Un día, el presidente Gustavo Petro, nos ofreció la idea de traer gas natural desde Panamá, utilizando la infraestructura eléctrica. Como era lógico, se generó una polémica. No existen redes que intercomuniquen a los dos países, y los vecinos no tienen ese combustible disponible para vender.
Ahora, en medio de la urgencia por garantizar el abastecimiento energético, el Gobierno vuelve a poner sobre la mesa la importación de gas desde Venezuela. La propuesta se vende como una solución cercana, viable y casi inmediata. Pero, al contrastarla con la realidad técnica y los antecedentes del proyecto, empieza a tomar forma una inquietante conclusión: estamos ante una burbuja sin aire.
Las declaraciones de Sarah Moya Machado, exgerente de Pdvsa Gas Natural Colombia, no son un simple pronunciamiento aislado. Son, más bien, un recordatorio incómodo de lo que no se ha hecho.

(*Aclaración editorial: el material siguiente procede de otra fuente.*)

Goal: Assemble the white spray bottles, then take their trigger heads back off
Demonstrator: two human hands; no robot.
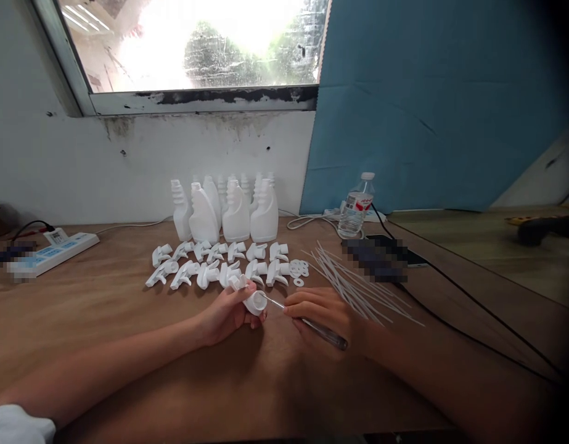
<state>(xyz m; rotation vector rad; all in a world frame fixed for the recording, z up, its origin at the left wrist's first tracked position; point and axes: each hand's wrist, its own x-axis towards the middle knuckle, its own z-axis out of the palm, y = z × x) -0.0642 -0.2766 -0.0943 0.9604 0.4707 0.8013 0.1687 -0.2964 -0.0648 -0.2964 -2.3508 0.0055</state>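
Observation:
My left hand (229,316) is closed around a white trigger spray head (256,303), its round collar opening turned toward my right hand. My right hand (323,314) grips a screwdriver (323,333) with a clear handle. The thin metal shaft points left, and its tip is at the collar's opening; how far it goes in I cannot tell. Just beyond my left hand, more white spray heads (217,251) lie in two rows. A small cluster of white ring washers (299,269) sits at the right end of these rows.
White spray bottles (237,213) without heads stand against the wall. Thin white tubes (353,287) lie fanned out on the right, near a water bottle (356,206), a dark phone (395,248) and black cables. A power strip (57,254) rests at the far left of the brown table (173,382).

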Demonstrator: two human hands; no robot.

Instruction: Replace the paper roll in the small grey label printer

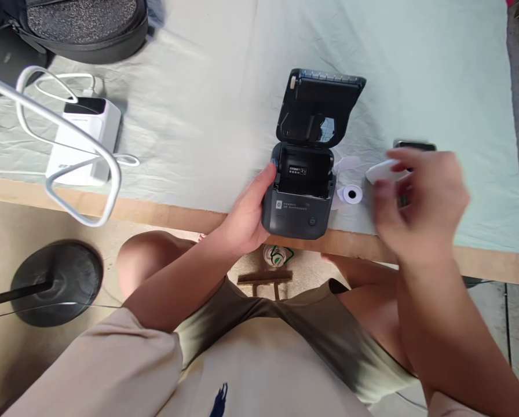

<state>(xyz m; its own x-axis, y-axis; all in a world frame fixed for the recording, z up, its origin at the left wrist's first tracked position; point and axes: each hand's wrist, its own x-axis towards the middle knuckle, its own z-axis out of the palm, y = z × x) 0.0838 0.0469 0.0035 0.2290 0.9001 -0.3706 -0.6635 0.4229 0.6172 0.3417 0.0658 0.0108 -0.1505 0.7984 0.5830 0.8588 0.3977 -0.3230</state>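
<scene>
Printer [300, 200] touching left hand [246, 217], lid open.

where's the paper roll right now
In the head view the paper roll lies on the table just right of the open printer, left of the blurred right hand.

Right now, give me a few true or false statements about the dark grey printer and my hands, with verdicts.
1. The lid of the dark grey box-shaped label printer stands open. True.
2. The left hand holds the printer's side. True.
3. The small white paper roll sits inside the printer. False: it lies on the pale cloth-covered table, right of the printer.
4. The right hand is empty. False: it holds a blurred white object.
</scene>
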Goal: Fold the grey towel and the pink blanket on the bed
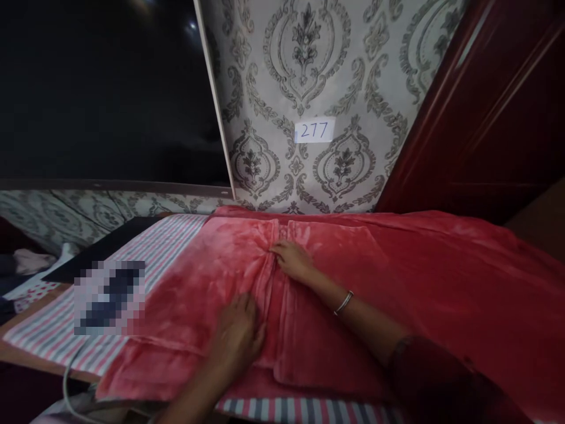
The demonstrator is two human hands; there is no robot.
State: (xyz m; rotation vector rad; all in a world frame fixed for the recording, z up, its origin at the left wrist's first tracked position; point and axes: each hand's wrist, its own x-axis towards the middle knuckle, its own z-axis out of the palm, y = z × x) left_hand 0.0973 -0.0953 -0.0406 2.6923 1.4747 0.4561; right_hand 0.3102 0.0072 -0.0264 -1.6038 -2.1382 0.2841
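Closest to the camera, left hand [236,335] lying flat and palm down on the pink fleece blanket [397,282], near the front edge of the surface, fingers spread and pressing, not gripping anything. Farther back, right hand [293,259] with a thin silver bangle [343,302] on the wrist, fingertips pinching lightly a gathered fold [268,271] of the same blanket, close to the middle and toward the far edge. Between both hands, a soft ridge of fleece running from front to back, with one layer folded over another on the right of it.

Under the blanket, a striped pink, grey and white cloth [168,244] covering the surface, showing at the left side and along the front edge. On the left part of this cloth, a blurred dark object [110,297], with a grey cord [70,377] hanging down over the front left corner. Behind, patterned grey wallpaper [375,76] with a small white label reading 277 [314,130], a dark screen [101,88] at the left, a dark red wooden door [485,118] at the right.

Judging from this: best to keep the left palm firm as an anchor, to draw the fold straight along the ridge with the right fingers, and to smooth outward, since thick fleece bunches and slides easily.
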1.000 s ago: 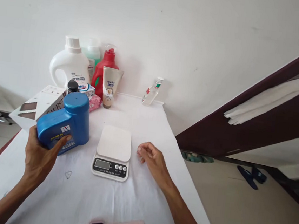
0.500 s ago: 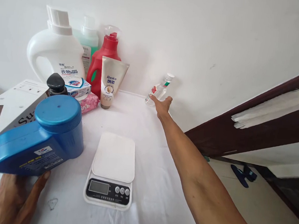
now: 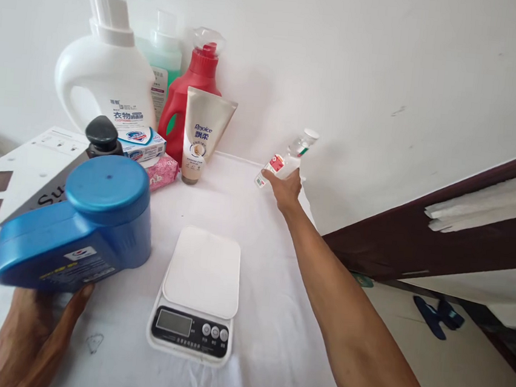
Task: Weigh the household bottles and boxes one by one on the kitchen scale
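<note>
My left hand (image 3: 37, 333) is closed about the lower near side of a blue plastic bottle (image 3: 70, 248) with a broad round lid; the thumb shows and the other fingers are mostly hidden behind it. At the far side of the cloth, my right hand (image 3: 288, 190) grips a clear bottle (image 3: 282, 164) with a white cap and red-and-green label. That bottle leans to the right near the wall. Between my arms lies a white kitchen scale (image 3: 202, 273), its pan bare and its display blank.
A white detergent jug (image 3: 109, 76), a green bottle (image 3: 164, 57), a red jug (image 3: 200, 78) and a Rejoice tube (image 3: 204, 133) stand along the wall. A soap box (image 3: 144, 143), pink pack (image 3: 164, 172), black pump (image 3: 103, 136) and white carton (image 3: 43, 151) crowd the left. Slippers (image 3: 438, 317) lie on the floor.
The clear bottle has turned in my right hand's grip and leans further right, its red label now facing me more. The whole view has shifted slightly; my left hand stays at the blue bottle.
</note>
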The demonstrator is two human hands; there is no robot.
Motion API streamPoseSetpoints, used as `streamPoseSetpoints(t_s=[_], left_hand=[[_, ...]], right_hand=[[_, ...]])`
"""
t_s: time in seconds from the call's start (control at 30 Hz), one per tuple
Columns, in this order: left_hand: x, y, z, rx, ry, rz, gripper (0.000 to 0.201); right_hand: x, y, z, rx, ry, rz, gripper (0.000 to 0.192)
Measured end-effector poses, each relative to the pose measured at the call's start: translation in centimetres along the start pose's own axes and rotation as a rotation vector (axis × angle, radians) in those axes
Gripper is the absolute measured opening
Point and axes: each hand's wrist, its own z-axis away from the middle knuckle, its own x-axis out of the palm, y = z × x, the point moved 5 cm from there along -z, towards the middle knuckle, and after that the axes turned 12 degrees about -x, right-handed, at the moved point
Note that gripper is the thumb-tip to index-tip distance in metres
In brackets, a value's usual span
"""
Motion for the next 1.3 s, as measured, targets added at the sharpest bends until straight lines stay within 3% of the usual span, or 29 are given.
streamPoseSetpoints(t_s=[0.13, 0.3, 0.4, 0.57, 0.67, 0.77, 0.9, 1.1, 1.3], left_hand=[[0.0, 0.3, -0.1, 0.094, -0.094, 0.060, 0.071], [-0.3, 0.2, -0.2, 0.223, -0.073, 0.066, 0.054], [-0.3, 0.3, 0.2, 0.283, -0.085, 0.115, 0.060], [-0.7, -0.5, 1.8, 0.412, -0.079, 0.146, 0.094], [-1.1, -1.1, 3.2, 0.525, -0.071, 0.104, 0.093], [-1.4, -1.7, 4.3, 0.581, -0.102, 0.074, 0.087], [-1.8, -2.6, 4.7, 0.488, -0.102, 0.106, 0.089], [-1.9, -3.1, 4.0, 0.293, -0.114, 0.199, 0.086], [-1.8, -2.9, 3.9, 0.259, -0.128, 0.223, 0.083]], right_hand=[[-3.5, -2.3, 6.6, 0.056, -0.031, -0.014, 0.066], [-8.3, -5.3, 14.9, 0.081, -0.087, -0.010, 0.061], [-10.4, -6.6, 18.7, 0.101, -0.110, -0.035, 0.058], [-12.1, -9.5, 22.0, 0.097, -0.071, -0.151, 0.052], [-12.6, -13.1, 22.1, 0.009, -0.032, -0.211, 0.045], [-12.1, -17.1, 22.0, -0.076, -0.075, -0.257, 0.039], [-9.4, -20.2, 22.6, -0.072, -0.228, -0.383, 0.042], [-5.1, -20.3, 24.4, -0.058, -0.379, -0.392, 0.060], [-4.2, -20.7, 25.1, -0.063, -0.443, -0.433, 0.063]])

Según advierte, no existe hoy la infraestructura necesaria para transportar el gas desde el oriente venezolano hasta Maracaibo, paso previo para cualquier conexión con Colombia. Es decir, la supuesta solución ni siquiera tiene un punto de partida operativo.
A esto se suma un segundo obstáculo: el gasoducto Antonio Ricaurte, que durante años fue presentado como símbolo de integración energética, hoy es más un monumento al abandono que una herramienta funcional. Del lado colombiano requiere reparaciones, y del lado venezolano, inversiones que no aparecen en el horizonte inmediato. Hablar de importación en estas condiciones es, en el mejor de los casos, apresurado; en el peor, irresponsable.
Pero hay un elemento aún más delicado: la memoria. La relación energética con Venezuela ya dejó un historial de deudas, incumplimientos y obras inconclusas que todavía generan incertidumbre. La reaparición de Moya no solo revive la discusión técnica, sino también la pregunta sobre la confianza. ¿Qué ha cambiado realmente para pensar que esta vez será distinto?
La Guajira, nuevamente, queda en el centro de esa narrativa. Durante años se le prometió desarrollo energético, inversiones y estabilidad en el servicio. Hoy, frente a un proyecto que aún no supera su fase conceptual, el riesgo es repetir la historia: expectativas altas, resultados inciertos.
Nadie discute que Colombia necesita diversificar sus fuentes de gas. Tampoco que la integración regional puede ser una alternativa válida. Lo que sí resulta cuestionable es presentar como inminente una solución que requiere, en realidad, reconstruir infraestructura, resolver conflictos financieros y garantizar condiciones políticas estables en dos países.
Una burbuja puede verse sólida desde lejos, incluso atractiva. Pero si no tiene aire suficiente, no se eleva: estalla. En materia energética, el costo de ese estallido no es retórico; se mide en tarifas, en confiabilidad del servicio y en la credibilidad de las instituciones.
El país no necesita anuncios que inflen expectativas. Necesita certezas. Y hoy, el gas desde Venezuela está lejos de ser una de ellas.